> **Exercise objective**
Output all of the data below without changing a word, and exclude the pictures.

> **Data provided**
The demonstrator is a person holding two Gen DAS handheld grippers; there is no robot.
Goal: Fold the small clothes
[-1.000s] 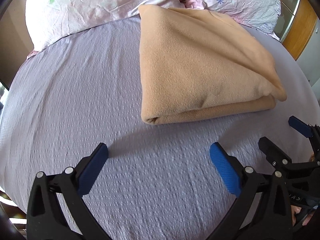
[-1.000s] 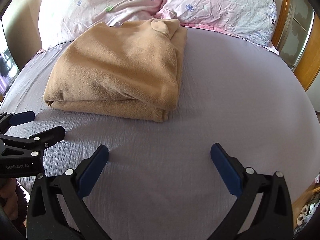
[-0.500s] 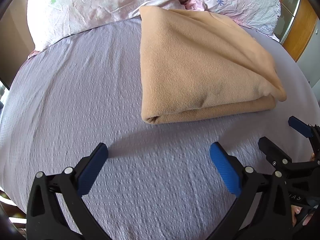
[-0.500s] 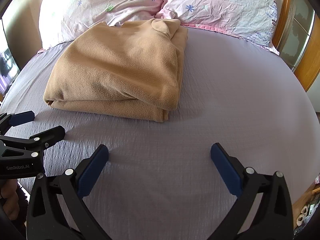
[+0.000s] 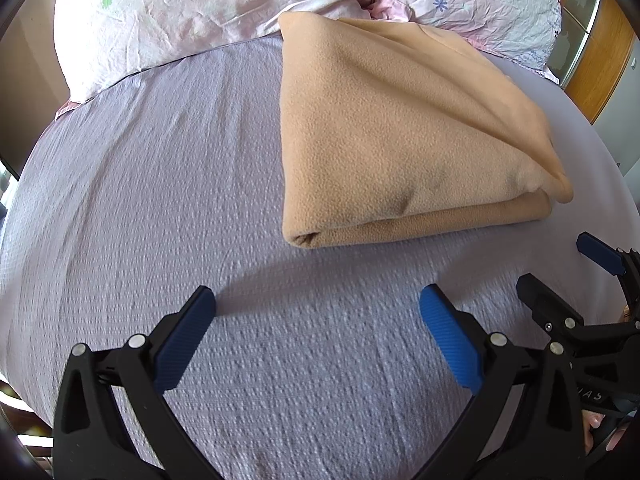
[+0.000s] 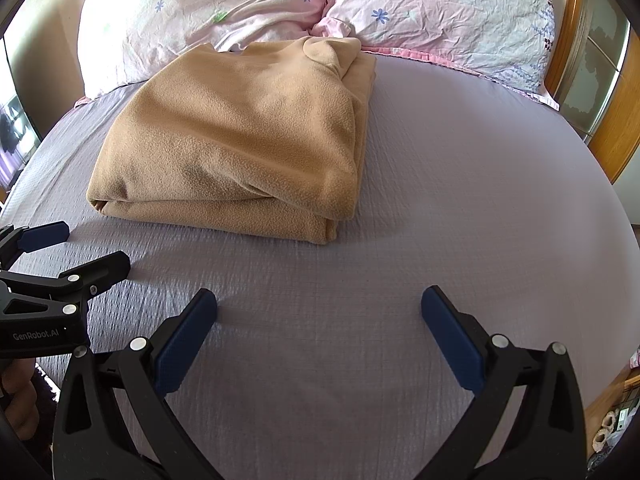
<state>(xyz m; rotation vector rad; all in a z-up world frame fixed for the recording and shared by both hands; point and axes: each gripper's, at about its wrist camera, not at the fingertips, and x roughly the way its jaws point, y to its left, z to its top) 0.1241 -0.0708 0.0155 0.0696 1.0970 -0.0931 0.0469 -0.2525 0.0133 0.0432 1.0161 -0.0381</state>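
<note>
A tan fleece garment (image 5: 400, 136) lies folded into a thick rectangle on the lilac bedsheet (image 5: 160, 200), just below the pillows. It also shows in the right wrist view (image 6: 248, 140), its neck end towards the pillows. My left gripper (image 5: 318, 300) is open and empty, a little short of the garment's near left corner. My right gripper (image 6: 319, 300) is open and empty, short of the garment's near right corner. Each gripper shows at the edge of the other's view: the right gripper (image 5: 560, 272) and the left gripper (image 6: 80, 252).
Two pink floral pillows (image 6: 200, 12) (image 6: 448, 12) lie at the head of the bed. A wooden bed frame (image 6: 612, 132) runs along the right side. The sheet (image 6: 480, 200) stretches right of the garment.
Almost nothing. Both grippers stay open and hover in place; the garment lies as before.
</note>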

> **Exercise answer**
The demonstrator is a person holding two Gen DAS handheld grippers; there is no robot.
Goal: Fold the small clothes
[-1.000s] 
[-1.000s] 
[-0.500s] 
[-0.500s] 
[+0.000s] 
[+0.000s] 
<state>(xyz m; rotation vector rad; all in a z-up world frame fixed for the recording and shared by both hands; point and axes: each gripper's, at about its wrist camera, not at the fingertips, and x roughly the way its jaws point, y to its left, z to its top) 0.1241 -0.0708 0.0155 0.0696 1.0970 -0.0931 0.0469 -0.2525 0.0133 0.0432 1.0161 -0.0381</state>
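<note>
A tan fleece garment (image 5: 400, 136) lies folded into a thick rectangle on the lilac bedsheet (image 5: 160, 200), just below the pillows. It also shows in the right wrist view (image 6: 248, 140), its neck end towards the pillows. My left gripper (image 5: 318, 300) is open and empty, a little short of the garment's near left corner. My right gripper (image 6: 319, 300) is open and empty, short of the garment's near right corner. Each gripper shows at the edge of the other's view: the right gripper (image 5: 560, 272) and the left gripper (image 6: 80, 252).
Two pink floral pillows (image 6: 200, 12) (image 6: 448, 12) lie at the head of the bed. A wooden bed frame (image 6: 612, 132) runs along the right side. The sheet (image 6: 480, 200) stretches right of the garment.
Almost nothing. Both grippers stay open and hover in place; the garment lies as before.
</note>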

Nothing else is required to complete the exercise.